The Chicken Wiki also has pages that you'll find very interesting, such as internal structure and compilation process (where CPS is explained with an actual example of compilation).

Examples that you can look at are: Chicken (a Scheme implementation, written in C that support continuations); Paul Graham's On Lisp - where he creates a CPS transformer to implement a subset of continuations in Common Lisp; and Weblocks - a continuation based web framework, which also implements a limited form of continuations in Common Lisp.

Continuations aren't the problem: you can implement those with regular higher-order functions using CPS. The issue with naive stack allocation is that tail calls are never optimised, which means you can't be scheme.

The best current approach to mapping scheme's spaghetti stack onto the stack is using trampolines: essentially extra infrastructure to handle non-C-like calls and exits from procedures. See Trampolined Style (ps).

There's some code illustrating both of these ideas.

The traditional way is to use setjmp and longjmp, though there are caveats.

Here's a reasonably good explanation

Continuations basically consist of the saved state of the stack and CPU registers at the point of context switches. At the very least you don't have to copy the entire stack to the heap when switching, you could only redirect the stack pointer.

Continuations are trivially implemented using fibers. http://en.wikipedia.org/wiki/Fiber_%28computer_science%29 . The only things that need careful encapsulation are parameter passing and return values.

In Windows fibers are done using the CreateFiber/SwitchToFiber family of calls. in Posix-compliant systems it can be done with makecontext/swapcontext.

boost::coroutine has a working implementation of coroutines for C++ that can serve as a reference point for implementation.

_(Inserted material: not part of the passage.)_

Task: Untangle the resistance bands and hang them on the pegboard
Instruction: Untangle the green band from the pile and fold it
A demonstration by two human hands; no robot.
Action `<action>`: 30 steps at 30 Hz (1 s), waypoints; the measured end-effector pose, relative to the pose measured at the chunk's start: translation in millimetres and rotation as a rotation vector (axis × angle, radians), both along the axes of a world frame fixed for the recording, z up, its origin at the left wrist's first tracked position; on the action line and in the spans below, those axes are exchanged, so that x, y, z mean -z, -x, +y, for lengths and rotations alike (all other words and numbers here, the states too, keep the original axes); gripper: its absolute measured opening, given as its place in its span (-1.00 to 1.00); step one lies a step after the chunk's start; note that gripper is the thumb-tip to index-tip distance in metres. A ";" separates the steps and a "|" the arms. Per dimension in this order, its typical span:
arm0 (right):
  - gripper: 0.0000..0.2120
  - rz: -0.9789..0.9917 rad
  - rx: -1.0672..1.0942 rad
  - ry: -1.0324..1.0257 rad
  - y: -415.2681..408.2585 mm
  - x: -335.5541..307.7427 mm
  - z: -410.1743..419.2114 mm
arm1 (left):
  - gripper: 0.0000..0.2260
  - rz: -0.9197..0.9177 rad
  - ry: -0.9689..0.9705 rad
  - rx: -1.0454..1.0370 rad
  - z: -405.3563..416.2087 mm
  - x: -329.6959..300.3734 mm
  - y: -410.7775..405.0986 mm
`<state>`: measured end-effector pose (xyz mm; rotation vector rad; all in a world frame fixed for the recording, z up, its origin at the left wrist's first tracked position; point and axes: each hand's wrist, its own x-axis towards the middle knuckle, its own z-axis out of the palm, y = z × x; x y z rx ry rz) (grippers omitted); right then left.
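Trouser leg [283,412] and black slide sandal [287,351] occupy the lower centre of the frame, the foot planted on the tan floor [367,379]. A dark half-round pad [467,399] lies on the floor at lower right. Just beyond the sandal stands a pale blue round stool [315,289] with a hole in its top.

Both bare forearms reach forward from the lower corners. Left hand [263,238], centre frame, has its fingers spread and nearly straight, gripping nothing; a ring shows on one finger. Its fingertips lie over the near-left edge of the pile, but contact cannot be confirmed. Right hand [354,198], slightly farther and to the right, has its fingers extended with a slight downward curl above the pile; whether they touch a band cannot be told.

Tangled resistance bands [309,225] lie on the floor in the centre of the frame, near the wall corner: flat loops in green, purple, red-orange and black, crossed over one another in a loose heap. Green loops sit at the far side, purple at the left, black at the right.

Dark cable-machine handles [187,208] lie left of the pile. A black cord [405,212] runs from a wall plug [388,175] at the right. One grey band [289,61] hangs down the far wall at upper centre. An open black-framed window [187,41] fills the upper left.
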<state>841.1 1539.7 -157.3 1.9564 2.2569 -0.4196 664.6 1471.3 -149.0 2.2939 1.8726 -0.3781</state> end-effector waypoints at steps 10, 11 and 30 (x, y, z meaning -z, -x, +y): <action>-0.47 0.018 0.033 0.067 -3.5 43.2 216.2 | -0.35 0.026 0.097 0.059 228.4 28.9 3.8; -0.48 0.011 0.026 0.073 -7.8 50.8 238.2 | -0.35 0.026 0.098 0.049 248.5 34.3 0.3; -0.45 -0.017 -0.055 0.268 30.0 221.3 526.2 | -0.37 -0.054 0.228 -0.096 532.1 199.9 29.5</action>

Use an explicit stack instead.

Patrick is correct, the only way you can really do this is to use an explicit stack in your interpreter, and hoist the appropriate segment of stack into the heap when you need to convert to a continuation.

This is basically the same as what is needed to support closures in languages that support them (closures and continuations being somewhat related).

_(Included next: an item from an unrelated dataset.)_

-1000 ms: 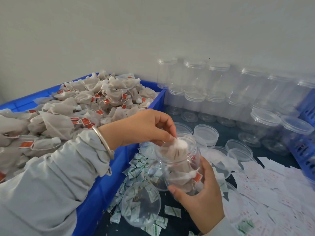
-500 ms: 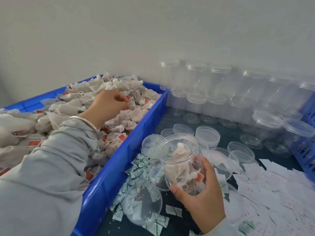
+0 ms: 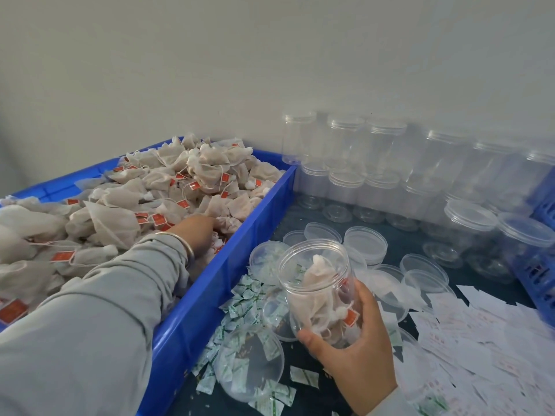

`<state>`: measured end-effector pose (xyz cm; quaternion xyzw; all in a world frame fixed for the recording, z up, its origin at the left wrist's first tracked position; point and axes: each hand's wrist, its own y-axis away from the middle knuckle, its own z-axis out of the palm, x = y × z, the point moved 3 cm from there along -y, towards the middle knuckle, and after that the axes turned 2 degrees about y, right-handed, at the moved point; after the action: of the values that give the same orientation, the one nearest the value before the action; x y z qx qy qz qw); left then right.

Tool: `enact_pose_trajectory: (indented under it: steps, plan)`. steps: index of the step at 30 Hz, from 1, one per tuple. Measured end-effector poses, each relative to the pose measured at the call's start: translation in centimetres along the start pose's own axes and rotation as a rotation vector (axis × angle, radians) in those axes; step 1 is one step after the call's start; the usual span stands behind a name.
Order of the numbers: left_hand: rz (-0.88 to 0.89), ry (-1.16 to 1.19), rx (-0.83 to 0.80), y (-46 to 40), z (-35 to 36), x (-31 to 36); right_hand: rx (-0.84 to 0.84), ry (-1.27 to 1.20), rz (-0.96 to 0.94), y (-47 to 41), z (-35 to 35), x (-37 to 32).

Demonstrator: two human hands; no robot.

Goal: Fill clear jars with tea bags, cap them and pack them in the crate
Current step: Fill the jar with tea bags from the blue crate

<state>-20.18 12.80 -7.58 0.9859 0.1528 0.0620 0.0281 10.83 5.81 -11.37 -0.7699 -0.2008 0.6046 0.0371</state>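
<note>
Right hand: your right hand [image 3: 354, 346] is wrapped round the lower part of the open jar [image 3: 318, 283], thumb across the front, fingers round the far side, holding it tilted towards you just above the counter [image 3: 402, 235].
Open jar: uncapped, with a few tea bags inside, one standing up near the mouth and an orange tag showing low on the right.
Left hand: your left hand [image 3: 201, 232] reaches into the blue bin [image 3: 216, 295], its fingers buried among the tea bags [image 3: 168, 187]; you cannot tell how they are curled or whether they have hold of one.
Blue bin: sits on your left, heaped with tea bags carrying orange tags on strings.
Loose lids: several clear lids [image 3: 365, 241] lie on the counter just behind and beside the held jar; another one lies in front of it.
Sachets: small green-and-white sachets [image 3: 243, 298] are scattered beside the bin wall.
Paper slips: white slips [image 3: 480, 331] are spread on the right.
Capped jars: empty capped jars [image 3: 390, 163] are stacked against the wall.
</note>
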Motion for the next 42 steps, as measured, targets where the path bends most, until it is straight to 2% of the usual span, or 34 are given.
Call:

As soegaard pointed out, the main reference remains this one

The idea is, a continuation is a closure that keeps its evaluation control stack. The control stack is required in order to continue the evalution from the moment the continuation was created using call/cc.

Oftenly invoking the continuation makes long time of execution and fills the memory with duplicated stacks. I wrote this stupid code to prove that, in mit-scheme it makes the scheme crash,

The code sums the first 1000 numbers 1+2+3+...+1000.

(call-with-current-continuation 
 (lambda (break)
   ((lambda (s) (s s 1000 break))
    (lambda (s n cc)
      (if (= 0 n)
          (cc 0)
          (+ n
             ;; non-tail-recursive,
             ;; the stack grows at each recursive call
             (call-with-current-continuation
              (lambda (__)
                (s s (- n 1) __)))))))))

If you switch from 1000 to 100 000 the code will spend 2 seconds, and if you grow the input number it will crash.